パネルディスカッションでは、現場の職員と職人が仕事のやりがいを語った=3日午後、東京都新宿区のマンション建設現場で

 熊谷組が、協力会社組織「熊栄協力会」と共同で、建設業の魅力を発信する取り組みを活発化させている。本年度に入り、熊栄協力会会員企業の採用活動を支援するツールとして、建設業の仕事を紹介するパンフレットを作成。3~4日には東京都内の建設現場に高校生を招いて交流会を開き、施工中の現場を見てもらうとともに、作業の体験や意見交換を通じてダイレクトに魅力をPRした。
 両者は建設業で女性や若者の活躍をさらに推進するため、「誰もがイキイキ働きやすい職場環境」づくりを進めている。多様な人材が働くことのできる環境整備とともに、女性や若者が建設業に触れる機会を重視し、今回の現場交流会を企画した。
 建設業の魅力を伝える趣旨の現場交流会は初の試みで、東京都立一橋高校の定時制の3年生25人が2日間に分かれて参加した。
 3日は、東京都新宿区で施工中の分譲マンション建設現場を訪れた。冒頭、熊谷組首都圏支店の栂野晃作業所長は、「私は中学1年の時に熊谷組の建設現場を見学し、この仕事に就くことを決めた。現場を見てもらうことはうれしい」とあいさつ。建設業の仕組みや専門工事業者の業種、女性が活躍している業種、建設現場の体制などが熊栄協力会の担当者から紹介された。
 生徒らは現場の職員の案内で、足場の解体や内装工事などの作業を見て回った。左官と鉄筋工の作業を体験できるコーナーが用意されており、こてを使って壁を塗り上げる作業や鉄筋の結束作業を体験した。

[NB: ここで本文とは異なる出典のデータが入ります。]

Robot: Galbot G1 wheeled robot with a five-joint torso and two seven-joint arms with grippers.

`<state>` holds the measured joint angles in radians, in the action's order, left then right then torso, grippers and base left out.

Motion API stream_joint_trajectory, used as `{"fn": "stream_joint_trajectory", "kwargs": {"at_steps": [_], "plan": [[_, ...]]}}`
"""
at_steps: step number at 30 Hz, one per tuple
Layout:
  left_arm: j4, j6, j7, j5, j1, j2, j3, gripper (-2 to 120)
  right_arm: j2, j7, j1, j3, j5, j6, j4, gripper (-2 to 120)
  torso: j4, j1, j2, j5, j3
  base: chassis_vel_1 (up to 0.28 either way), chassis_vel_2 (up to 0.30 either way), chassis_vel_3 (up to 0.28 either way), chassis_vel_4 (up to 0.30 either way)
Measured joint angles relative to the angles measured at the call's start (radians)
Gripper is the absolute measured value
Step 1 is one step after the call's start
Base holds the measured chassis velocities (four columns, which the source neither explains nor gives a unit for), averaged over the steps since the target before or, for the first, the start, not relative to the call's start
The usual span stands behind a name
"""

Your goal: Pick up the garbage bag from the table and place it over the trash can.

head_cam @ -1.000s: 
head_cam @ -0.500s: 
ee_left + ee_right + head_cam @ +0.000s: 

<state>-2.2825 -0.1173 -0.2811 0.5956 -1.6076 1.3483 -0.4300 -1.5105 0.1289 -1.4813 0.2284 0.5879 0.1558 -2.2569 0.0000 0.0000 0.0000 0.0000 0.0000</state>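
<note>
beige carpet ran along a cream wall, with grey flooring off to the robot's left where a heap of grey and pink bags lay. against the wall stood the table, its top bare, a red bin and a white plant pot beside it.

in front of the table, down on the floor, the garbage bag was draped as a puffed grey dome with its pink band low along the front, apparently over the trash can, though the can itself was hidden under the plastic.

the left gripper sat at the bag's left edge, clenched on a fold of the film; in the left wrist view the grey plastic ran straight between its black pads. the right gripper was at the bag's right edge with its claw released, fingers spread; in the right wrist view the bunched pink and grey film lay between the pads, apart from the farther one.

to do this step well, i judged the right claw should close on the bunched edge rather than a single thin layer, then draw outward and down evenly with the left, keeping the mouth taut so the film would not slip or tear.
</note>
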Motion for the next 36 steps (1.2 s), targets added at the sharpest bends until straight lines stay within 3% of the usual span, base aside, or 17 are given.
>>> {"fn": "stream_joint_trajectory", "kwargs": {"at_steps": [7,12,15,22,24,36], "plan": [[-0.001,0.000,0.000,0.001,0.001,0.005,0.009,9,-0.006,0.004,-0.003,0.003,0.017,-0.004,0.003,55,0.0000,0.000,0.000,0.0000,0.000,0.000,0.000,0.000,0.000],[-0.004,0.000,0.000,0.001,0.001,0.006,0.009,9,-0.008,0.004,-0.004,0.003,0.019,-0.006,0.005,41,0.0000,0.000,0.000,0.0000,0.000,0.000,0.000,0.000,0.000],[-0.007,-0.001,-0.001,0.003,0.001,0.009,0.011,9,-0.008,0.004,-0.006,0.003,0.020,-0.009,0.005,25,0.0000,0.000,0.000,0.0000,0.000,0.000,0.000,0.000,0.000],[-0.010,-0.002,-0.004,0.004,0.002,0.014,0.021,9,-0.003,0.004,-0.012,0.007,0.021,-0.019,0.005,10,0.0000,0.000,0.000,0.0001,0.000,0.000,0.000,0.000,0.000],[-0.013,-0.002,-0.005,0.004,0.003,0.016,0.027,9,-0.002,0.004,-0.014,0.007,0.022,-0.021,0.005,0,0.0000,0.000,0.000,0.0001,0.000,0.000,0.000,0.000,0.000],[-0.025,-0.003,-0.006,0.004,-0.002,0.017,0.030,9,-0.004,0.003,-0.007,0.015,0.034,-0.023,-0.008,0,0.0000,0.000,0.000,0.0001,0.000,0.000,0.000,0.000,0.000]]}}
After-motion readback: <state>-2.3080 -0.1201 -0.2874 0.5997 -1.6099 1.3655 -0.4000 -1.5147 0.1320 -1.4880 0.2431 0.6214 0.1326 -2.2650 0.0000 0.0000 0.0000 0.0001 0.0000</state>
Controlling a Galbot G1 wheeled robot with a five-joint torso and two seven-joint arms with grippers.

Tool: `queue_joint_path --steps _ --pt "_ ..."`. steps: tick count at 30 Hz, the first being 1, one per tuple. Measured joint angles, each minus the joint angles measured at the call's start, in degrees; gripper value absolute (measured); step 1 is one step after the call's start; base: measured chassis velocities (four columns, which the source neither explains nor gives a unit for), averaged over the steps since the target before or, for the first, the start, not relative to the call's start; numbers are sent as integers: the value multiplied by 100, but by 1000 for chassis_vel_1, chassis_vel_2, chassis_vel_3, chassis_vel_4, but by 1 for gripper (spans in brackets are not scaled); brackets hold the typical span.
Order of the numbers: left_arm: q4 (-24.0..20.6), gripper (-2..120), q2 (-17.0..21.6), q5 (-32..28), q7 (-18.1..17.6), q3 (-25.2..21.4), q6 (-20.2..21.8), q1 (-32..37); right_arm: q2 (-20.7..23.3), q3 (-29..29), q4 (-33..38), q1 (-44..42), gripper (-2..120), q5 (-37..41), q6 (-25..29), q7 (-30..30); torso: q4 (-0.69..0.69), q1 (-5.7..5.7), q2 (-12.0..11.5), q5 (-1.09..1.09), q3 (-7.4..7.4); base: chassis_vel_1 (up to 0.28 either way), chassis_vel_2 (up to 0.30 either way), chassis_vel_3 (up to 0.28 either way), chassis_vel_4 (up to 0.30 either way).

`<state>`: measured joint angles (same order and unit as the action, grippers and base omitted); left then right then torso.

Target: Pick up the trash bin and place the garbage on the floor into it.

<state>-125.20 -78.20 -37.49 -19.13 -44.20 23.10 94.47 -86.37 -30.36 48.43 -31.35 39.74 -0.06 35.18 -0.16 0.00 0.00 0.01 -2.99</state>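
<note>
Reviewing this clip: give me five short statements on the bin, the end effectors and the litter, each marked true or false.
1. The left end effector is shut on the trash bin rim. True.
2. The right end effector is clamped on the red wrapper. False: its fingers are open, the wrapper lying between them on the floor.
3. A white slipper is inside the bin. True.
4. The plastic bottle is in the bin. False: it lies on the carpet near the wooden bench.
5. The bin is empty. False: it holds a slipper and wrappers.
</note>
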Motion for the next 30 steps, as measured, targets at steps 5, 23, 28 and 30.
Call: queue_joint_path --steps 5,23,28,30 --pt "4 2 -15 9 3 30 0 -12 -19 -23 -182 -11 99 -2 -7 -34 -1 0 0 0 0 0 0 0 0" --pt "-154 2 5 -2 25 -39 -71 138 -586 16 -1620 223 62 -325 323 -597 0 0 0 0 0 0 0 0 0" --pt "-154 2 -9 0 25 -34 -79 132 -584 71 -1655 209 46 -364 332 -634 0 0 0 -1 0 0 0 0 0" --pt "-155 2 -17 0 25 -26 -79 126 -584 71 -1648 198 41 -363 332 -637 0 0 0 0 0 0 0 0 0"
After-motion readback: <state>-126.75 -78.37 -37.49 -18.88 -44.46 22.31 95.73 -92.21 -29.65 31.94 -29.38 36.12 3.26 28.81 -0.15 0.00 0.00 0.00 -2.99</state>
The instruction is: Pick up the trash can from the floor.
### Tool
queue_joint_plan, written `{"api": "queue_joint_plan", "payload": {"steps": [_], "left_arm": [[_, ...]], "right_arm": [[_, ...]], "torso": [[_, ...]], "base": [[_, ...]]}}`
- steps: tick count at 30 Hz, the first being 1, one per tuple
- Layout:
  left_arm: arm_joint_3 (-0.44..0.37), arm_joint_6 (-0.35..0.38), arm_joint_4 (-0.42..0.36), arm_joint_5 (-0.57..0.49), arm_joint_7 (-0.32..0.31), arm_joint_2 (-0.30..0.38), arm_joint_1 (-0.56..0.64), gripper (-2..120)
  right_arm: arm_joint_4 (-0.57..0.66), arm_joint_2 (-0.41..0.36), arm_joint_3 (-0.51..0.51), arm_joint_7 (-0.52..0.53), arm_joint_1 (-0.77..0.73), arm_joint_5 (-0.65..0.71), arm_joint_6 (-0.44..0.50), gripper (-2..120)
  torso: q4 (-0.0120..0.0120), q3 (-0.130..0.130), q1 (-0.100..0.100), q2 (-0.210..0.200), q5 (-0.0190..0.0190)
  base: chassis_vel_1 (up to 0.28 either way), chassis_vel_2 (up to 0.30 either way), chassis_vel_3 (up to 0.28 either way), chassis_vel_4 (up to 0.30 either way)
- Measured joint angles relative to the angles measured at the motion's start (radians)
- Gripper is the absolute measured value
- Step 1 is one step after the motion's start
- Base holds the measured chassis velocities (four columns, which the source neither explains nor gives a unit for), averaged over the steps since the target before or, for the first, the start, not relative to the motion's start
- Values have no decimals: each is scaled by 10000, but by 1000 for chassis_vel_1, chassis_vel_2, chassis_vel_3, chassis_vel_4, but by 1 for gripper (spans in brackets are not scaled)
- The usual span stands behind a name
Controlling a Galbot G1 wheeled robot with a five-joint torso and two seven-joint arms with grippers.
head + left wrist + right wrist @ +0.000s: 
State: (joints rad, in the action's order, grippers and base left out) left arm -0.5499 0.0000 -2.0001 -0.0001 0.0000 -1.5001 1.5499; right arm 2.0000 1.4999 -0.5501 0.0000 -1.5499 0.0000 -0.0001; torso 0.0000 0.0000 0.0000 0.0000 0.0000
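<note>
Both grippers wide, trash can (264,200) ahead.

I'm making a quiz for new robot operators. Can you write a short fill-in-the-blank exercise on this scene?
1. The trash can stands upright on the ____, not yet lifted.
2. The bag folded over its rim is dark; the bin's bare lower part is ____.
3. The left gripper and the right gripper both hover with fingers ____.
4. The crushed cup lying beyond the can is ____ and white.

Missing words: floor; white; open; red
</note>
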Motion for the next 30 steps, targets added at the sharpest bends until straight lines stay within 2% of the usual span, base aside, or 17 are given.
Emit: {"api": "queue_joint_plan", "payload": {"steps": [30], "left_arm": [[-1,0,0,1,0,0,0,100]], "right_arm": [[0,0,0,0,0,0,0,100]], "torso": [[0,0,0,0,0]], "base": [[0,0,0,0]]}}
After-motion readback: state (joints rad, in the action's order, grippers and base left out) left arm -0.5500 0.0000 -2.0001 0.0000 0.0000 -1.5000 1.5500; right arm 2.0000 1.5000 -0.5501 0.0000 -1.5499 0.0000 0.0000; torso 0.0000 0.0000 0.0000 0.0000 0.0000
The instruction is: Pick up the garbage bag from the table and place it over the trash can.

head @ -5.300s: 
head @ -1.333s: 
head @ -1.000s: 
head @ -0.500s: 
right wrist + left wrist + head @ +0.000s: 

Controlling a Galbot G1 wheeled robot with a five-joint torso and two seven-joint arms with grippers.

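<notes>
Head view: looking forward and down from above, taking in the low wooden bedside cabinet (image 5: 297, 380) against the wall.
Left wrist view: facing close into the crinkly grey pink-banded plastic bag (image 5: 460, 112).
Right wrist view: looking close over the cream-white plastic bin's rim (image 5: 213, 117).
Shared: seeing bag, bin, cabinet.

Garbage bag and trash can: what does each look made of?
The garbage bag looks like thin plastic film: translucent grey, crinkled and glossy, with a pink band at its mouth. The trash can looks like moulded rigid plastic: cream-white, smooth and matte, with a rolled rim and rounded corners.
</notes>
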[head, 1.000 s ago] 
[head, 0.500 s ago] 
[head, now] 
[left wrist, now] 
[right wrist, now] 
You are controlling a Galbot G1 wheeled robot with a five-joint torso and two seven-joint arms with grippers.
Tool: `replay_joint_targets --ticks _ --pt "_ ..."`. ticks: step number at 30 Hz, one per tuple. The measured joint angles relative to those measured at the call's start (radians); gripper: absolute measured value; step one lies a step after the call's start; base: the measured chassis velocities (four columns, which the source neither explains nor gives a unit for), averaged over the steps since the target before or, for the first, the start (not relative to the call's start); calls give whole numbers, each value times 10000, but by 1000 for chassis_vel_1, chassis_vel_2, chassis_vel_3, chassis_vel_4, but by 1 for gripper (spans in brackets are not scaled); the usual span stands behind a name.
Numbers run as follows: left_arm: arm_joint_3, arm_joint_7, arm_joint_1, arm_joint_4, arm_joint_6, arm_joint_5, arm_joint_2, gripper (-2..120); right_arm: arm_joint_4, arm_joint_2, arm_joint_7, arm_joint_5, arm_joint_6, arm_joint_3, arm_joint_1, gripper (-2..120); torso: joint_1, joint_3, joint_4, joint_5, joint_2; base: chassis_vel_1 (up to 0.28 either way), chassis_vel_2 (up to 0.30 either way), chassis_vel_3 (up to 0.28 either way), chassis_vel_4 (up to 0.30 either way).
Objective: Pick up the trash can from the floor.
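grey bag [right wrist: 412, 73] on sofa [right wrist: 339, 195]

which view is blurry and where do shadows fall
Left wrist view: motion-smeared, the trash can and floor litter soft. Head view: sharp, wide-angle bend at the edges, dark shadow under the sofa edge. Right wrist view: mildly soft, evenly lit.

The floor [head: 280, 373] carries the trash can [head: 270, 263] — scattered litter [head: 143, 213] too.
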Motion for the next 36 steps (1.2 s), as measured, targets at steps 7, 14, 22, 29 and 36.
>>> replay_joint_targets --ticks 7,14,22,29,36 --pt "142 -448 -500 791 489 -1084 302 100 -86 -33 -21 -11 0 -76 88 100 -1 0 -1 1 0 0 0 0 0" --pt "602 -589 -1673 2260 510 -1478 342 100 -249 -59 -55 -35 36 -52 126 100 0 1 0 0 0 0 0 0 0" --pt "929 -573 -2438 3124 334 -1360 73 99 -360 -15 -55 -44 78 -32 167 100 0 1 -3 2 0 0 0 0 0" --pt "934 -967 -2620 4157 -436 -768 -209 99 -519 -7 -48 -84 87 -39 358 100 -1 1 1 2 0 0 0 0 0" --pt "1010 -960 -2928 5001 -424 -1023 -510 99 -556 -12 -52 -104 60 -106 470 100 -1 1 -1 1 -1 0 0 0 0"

 見学後のパネルディスカッションでは、この現場で働くタイル工や電気工などが入職理由や仕事のやりがい、手掛けた代表的な仕事、一人前になるまでにかかった期間などを語った。生徒からも仕事の内容について質問が上がった。
 経営企画本部ダイバーシティ推進室の黒嶋敦子担当副部長は「建設現場がどんなものづくりをしているか。実際の仕事を見てもらい、そこで働くことの魅力を伝え、やりがいを感じてもらう良い機会になったのではないか」と話している。
 4日は、東京メトロから受注した「東西線南砂町駅始端部工区改良土木工事」(東京都江東区)の現場で交流会が行われた。
 熊栄協力会のリクルートパンフレットは、熊谷組が災害の被災地で取り組む復興支援や女性の働きやすさへの取り組み、協力会社で働く社員の声などを紹介しており、現場交流会の参加者にも配布された。